Output the data word for word, dropping every image.

Data section —
##############################
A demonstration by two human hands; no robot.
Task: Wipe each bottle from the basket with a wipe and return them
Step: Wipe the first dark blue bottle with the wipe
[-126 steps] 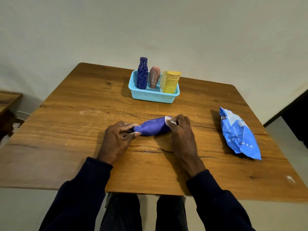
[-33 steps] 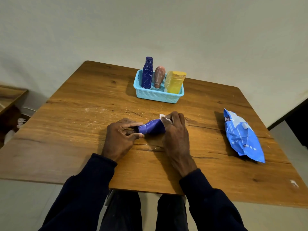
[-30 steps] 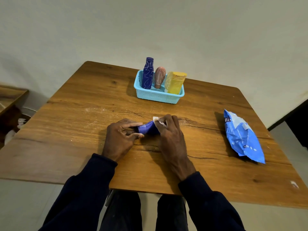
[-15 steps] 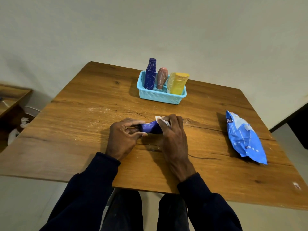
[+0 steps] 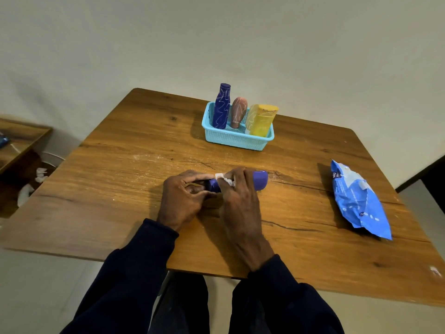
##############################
Answer section —
A demonstration by two human hands; no robot.
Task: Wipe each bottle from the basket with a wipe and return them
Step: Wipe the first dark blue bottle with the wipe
[-126 steps] 
[-33 steps] 
[-30 steps] 
[-15 steps] 
[+0 steps] 

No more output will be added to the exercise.